Take from the data every line in which the word "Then" is found.

Dataset records:
========================================

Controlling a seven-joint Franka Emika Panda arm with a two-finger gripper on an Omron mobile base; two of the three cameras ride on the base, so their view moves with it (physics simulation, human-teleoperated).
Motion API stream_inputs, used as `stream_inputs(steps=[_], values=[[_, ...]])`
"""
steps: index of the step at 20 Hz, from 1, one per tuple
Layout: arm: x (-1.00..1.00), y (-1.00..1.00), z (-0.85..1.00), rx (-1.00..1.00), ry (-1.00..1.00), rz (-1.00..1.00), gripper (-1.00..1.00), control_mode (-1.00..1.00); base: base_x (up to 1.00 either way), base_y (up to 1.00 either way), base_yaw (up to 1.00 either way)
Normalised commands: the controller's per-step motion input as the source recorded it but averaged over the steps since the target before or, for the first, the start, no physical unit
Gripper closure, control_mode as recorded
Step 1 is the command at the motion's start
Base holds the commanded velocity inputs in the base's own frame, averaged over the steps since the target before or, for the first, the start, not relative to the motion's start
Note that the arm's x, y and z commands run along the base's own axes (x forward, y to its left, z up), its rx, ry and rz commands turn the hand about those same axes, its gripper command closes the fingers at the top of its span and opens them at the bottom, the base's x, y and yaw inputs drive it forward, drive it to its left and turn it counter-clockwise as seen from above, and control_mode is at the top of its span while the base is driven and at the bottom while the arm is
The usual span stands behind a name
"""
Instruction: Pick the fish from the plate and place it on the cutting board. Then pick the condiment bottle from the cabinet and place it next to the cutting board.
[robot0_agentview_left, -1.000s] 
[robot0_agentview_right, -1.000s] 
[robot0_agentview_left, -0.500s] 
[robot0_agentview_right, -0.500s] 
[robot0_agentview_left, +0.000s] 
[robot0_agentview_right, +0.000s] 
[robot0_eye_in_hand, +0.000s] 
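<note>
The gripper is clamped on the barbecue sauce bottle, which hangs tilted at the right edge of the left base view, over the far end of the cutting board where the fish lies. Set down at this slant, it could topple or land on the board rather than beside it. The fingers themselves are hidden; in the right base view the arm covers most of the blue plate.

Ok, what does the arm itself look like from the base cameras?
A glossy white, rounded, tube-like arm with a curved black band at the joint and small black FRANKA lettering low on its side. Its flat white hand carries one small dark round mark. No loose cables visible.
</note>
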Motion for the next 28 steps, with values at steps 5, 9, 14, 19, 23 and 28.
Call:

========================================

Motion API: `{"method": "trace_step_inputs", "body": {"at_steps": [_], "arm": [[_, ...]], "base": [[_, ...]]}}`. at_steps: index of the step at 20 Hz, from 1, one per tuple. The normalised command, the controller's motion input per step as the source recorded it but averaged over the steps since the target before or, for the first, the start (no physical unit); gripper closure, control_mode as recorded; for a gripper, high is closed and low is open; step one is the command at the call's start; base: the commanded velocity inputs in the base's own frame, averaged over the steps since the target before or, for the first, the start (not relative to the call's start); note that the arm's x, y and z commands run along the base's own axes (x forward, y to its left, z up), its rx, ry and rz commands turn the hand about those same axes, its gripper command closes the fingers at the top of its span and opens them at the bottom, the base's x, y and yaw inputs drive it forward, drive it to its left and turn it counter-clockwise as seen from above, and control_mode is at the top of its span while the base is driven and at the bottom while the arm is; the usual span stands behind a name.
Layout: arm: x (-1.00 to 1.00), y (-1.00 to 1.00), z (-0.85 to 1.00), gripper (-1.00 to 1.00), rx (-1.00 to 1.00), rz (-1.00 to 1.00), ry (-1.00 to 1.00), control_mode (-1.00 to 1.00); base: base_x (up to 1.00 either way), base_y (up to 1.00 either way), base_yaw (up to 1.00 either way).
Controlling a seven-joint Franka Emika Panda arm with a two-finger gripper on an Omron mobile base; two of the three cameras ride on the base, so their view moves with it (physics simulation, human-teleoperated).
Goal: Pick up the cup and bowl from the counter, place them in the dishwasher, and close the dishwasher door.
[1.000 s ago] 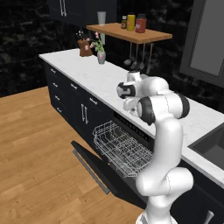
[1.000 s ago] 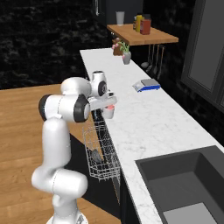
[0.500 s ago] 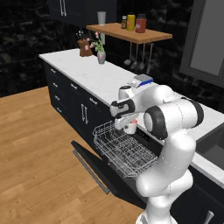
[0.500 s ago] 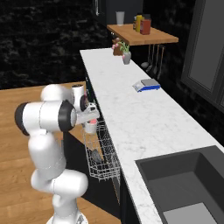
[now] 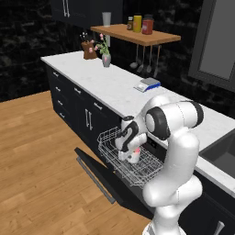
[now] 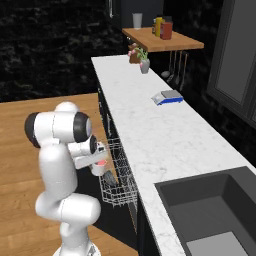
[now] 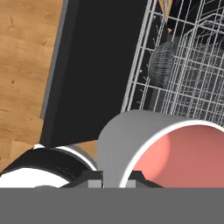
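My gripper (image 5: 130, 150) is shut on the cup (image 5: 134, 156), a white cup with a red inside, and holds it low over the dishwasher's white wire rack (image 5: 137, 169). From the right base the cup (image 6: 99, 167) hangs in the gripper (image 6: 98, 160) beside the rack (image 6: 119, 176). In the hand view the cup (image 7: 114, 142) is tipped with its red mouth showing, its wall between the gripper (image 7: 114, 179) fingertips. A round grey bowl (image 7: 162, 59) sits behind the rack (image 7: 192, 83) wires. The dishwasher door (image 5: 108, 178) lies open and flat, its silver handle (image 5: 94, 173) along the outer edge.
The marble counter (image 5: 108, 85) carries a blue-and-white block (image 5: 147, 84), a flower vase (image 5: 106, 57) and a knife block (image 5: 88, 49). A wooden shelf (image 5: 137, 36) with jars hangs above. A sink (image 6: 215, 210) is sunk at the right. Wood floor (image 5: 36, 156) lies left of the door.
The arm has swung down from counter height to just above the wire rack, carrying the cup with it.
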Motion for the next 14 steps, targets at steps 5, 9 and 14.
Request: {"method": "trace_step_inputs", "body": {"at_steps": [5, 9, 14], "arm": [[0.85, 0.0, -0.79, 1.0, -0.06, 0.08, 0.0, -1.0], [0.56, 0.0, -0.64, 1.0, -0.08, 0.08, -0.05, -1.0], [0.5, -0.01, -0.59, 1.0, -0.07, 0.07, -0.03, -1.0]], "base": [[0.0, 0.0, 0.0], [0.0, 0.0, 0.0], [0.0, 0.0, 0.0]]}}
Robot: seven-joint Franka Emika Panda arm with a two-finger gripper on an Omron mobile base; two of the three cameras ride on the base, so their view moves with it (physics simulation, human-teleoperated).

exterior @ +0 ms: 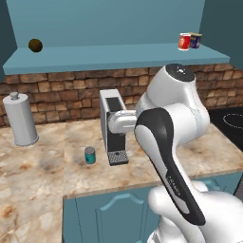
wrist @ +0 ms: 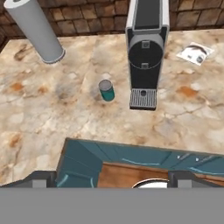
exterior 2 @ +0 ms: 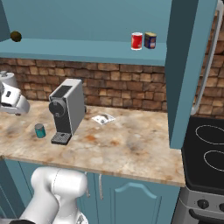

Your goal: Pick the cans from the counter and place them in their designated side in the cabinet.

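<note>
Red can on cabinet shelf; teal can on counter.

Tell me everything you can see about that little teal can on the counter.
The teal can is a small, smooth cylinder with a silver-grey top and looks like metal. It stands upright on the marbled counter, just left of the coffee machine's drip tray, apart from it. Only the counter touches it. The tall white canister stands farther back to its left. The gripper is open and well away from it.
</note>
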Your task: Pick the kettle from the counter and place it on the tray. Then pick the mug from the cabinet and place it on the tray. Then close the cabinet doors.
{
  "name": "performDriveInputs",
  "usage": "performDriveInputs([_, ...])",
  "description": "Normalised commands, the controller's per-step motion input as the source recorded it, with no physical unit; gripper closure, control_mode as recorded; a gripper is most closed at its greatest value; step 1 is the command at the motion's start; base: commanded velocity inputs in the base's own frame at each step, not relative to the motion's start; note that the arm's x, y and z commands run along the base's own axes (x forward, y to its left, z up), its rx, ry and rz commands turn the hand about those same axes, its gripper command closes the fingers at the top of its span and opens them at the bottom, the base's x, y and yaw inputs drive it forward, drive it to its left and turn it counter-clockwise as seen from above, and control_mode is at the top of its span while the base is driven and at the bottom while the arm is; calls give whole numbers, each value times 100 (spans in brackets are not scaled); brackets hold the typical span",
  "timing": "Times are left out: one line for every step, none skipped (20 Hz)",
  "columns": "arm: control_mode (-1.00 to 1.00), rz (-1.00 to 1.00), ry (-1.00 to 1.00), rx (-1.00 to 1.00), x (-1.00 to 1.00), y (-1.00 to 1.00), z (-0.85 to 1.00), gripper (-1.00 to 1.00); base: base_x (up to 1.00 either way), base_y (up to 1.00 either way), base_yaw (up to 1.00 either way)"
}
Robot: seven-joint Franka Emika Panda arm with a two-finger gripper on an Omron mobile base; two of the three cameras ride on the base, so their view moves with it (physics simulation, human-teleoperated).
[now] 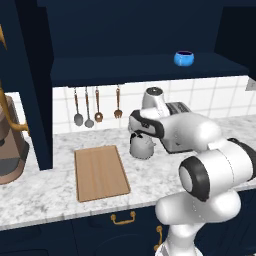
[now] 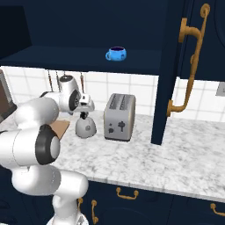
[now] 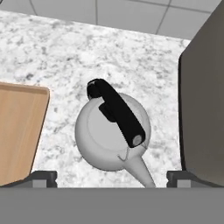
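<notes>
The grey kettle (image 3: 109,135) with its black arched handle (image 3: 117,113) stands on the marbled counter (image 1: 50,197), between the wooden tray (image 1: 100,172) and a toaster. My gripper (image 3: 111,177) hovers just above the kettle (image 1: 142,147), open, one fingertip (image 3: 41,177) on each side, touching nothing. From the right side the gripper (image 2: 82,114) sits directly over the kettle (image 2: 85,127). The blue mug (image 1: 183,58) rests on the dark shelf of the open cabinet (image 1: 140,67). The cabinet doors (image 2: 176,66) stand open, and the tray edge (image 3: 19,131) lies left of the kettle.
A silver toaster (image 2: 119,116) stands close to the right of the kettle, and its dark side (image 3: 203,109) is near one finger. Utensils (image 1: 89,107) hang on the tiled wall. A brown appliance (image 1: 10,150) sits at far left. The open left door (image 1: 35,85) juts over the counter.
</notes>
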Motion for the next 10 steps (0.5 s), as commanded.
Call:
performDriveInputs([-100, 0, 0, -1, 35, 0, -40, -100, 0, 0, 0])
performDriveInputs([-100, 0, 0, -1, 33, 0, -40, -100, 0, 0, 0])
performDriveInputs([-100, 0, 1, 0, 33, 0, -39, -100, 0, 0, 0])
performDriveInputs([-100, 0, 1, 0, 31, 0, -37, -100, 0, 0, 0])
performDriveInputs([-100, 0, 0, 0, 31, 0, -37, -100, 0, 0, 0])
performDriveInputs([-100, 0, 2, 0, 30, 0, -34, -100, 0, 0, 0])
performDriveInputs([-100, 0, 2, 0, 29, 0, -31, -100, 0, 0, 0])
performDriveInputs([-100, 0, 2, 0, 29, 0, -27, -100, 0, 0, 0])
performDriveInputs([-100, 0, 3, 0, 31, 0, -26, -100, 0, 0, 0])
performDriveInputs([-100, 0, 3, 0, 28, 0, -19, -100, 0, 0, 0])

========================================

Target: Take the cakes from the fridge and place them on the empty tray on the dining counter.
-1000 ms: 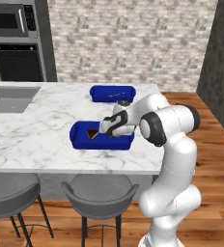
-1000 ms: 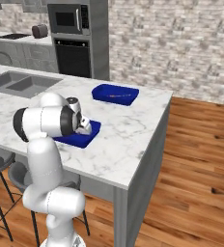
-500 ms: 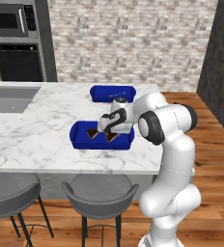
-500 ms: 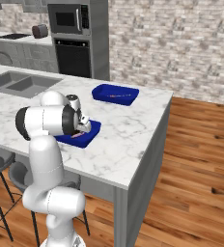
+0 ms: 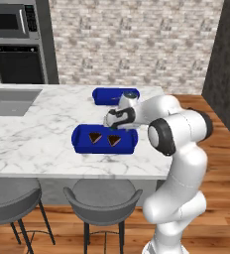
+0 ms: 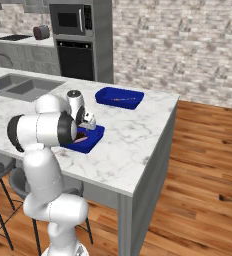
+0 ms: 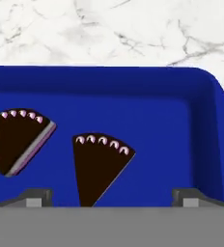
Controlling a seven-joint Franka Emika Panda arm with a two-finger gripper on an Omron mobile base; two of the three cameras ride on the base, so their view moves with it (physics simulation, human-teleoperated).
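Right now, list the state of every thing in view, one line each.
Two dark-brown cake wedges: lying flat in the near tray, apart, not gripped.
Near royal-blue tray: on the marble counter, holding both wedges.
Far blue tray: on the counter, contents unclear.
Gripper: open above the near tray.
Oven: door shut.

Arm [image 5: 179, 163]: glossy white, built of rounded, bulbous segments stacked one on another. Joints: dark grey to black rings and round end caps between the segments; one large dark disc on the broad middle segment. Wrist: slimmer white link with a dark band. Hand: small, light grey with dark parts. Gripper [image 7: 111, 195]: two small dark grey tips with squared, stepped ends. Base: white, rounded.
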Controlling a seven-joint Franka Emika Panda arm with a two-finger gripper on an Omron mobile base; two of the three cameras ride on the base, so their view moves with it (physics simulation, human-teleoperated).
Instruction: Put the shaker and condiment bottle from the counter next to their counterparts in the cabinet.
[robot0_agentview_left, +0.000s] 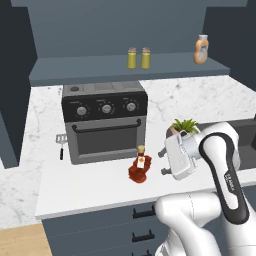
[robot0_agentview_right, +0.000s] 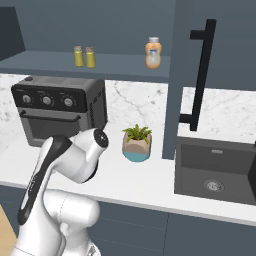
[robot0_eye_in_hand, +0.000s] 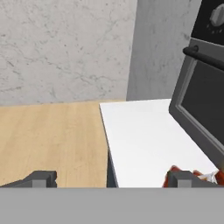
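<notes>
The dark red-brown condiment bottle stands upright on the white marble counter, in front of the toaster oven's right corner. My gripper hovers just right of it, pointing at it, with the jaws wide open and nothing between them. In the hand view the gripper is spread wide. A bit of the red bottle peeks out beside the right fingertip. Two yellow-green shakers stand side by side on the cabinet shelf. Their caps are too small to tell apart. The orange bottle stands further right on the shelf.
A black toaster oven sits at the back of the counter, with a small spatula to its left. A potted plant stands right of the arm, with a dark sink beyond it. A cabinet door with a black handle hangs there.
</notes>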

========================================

__Task output__:
Instruction: Pick the fish from the plate and place it on the cutting board. Then pick the condiment bottle from the cabinet and place it next to the cutting board.
Your task: Pick the kettle from the counter and place it on the tray. Then pick the mug from the cabinet and place it on the tray. Then close the cabinet doors.

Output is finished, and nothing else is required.